** Directions **
Run through the data and copy out every line that mentions the word "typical".

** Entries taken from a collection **
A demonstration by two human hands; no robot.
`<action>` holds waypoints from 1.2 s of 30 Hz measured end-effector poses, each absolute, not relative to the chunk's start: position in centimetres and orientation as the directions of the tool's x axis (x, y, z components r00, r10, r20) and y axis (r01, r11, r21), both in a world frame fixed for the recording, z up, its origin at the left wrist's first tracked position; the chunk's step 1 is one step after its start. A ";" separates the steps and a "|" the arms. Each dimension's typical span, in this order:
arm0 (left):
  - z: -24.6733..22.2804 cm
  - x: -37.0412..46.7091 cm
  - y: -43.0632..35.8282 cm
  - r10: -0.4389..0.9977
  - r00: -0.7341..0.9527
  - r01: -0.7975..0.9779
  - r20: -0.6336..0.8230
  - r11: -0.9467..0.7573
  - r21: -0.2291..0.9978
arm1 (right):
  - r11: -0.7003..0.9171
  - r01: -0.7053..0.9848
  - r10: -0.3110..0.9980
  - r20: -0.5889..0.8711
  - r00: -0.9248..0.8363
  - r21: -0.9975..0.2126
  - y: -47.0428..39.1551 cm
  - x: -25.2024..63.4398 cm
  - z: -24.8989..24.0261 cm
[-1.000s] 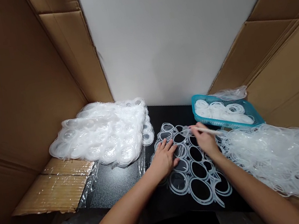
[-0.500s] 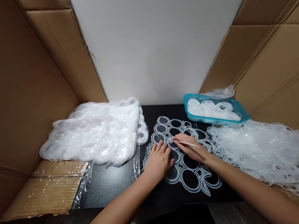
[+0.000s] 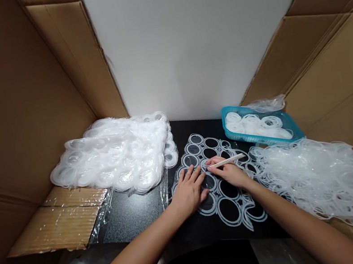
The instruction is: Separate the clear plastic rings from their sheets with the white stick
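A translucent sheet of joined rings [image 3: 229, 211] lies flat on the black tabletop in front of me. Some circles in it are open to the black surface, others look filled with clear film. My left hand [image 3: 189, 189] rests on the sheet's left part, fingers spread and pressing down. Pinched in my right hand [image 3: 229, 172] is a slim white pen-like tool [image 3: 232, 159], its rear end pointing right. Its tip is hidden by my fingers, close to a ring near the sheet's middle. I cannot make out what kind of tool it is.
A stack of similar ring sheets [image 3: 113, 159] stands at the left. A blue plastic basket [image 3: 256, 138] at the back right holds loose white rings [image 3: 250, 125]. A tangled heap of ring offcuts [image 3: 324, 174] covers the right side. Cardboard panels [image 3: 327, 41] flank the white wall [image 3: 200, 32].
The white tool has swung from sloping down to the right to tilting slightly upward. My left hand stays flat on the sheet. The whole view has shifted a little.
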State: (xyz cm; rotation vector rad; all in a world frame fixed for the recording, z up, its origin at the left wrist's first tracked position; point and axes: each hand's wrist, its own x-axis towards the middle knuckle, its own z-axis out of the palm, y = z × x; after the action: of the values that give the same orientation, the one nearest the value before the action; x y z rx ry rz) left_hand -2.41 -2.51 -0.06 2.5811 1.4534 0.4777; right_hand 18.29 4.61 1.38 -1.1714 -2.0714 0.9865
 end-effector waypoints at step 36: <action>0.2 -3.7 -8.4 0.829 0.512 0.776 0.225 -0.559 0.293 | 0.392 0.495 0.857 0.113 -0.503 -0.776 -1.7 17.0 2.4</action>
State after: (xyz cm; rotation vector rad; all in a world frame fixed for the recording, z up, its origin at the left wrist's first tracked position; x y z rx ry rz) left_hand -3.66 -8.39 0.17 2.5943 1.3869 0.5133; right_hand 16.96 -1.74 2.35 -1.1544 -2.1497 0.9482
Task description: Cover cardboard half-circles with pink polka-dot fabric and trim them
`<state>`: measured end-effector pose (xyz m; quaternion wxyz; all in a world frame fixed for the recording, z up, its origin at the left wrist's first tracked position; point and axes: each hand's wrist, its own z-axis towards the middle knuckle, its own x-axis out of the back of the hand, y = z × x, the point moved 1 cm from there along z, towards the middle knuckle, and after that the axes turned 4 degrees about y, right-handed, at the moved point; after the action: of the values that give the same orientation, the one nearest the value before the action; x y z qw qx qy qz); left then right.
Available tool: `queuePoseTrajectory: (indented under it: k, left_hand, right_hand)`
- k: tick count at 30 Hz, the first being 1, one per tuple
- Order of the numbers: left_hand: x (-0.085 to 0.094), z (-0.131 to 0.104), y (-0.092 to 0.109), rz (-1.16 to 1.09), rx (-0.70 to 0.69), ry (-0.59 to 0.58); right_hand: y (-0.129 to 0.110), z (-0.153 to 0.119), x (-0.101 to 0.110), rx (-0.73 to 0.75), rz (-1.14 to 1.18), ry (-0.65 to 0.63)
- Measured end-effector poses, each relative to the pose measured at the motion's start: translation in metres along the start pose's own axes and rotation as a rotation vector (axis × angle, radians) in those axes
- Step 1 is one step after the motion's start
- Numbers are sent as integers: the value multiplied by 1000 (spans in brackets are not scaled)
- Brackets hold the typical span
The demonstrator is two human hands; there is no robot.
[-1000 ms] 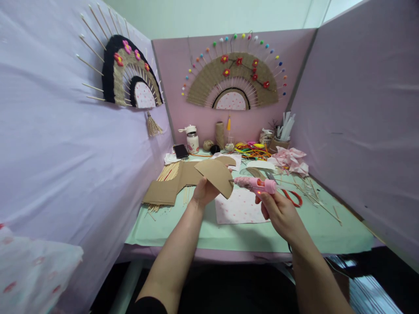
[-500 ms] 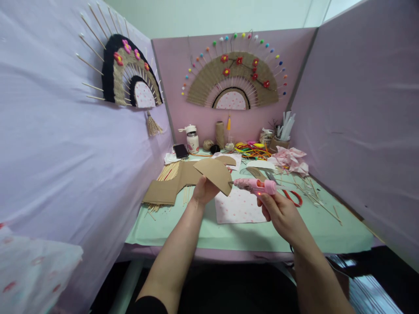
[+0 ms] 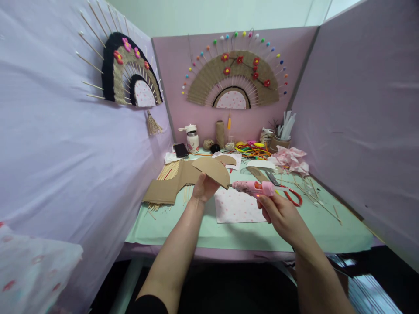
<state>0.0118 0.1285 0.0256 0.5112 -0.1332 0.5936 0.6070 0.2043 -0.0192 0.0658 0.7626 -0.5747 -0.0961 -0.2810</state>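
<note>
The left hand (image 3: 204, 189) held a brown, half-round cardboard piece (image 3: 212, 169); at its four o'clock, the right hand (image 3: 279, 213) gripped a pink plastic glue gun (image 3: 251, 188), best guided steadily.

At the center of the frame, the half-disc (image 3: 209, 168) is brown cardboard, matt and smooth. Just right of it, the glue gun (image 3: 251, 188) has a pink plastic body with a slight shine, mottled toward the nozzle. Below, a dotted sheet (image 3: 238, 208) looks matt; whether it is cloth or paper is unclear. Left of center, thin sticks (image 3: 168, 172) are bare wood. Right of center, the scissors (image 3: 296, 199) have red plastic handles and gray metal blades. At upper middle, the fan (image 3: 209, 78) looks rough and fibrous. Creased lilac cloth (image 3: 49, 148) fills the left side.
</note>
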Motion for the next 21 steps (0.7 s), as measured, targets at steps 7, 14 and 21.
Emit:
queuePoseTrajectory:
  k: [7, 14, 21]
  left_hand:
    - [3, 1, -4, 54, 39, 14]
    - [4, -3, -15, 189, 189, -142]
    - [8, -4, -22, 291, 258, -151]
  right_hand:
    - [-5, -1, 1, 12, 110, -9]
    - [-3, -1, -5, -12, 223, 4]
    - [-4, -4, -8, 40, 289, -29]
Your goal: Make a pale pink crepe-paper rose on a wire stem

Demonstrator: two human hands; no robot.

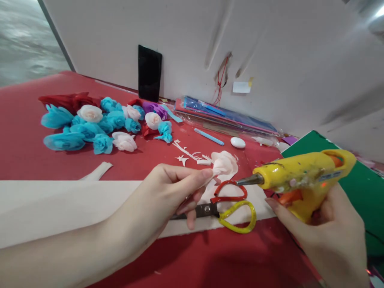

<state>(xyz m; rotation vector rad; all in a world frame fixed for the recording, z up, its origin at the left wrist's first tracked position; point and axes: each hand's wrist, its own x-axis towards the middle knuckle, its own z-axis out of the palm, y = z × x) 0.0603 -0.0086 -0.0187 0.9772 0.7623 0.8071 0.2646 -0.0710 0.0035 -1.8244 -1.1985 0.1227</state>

** Written response **
`<action>` holds waypoints from 1.2 s of 30 Hz measured end-effector poses, each absolute, not relative to the chunk's start: position in centimetres and orientation as the directions of the tool's x axis (x, y, z components r00, r10, r20) and y axis (r01, r11, r21), both in a world frame fixed for the recording, z up, its origin at the left wrist's first tracked position; the chunk's step 1 is one step after its start. A ";" separates the steps and a "|" the arms. Each dimension's typical span, in this order:
- Brackets hold the typical span

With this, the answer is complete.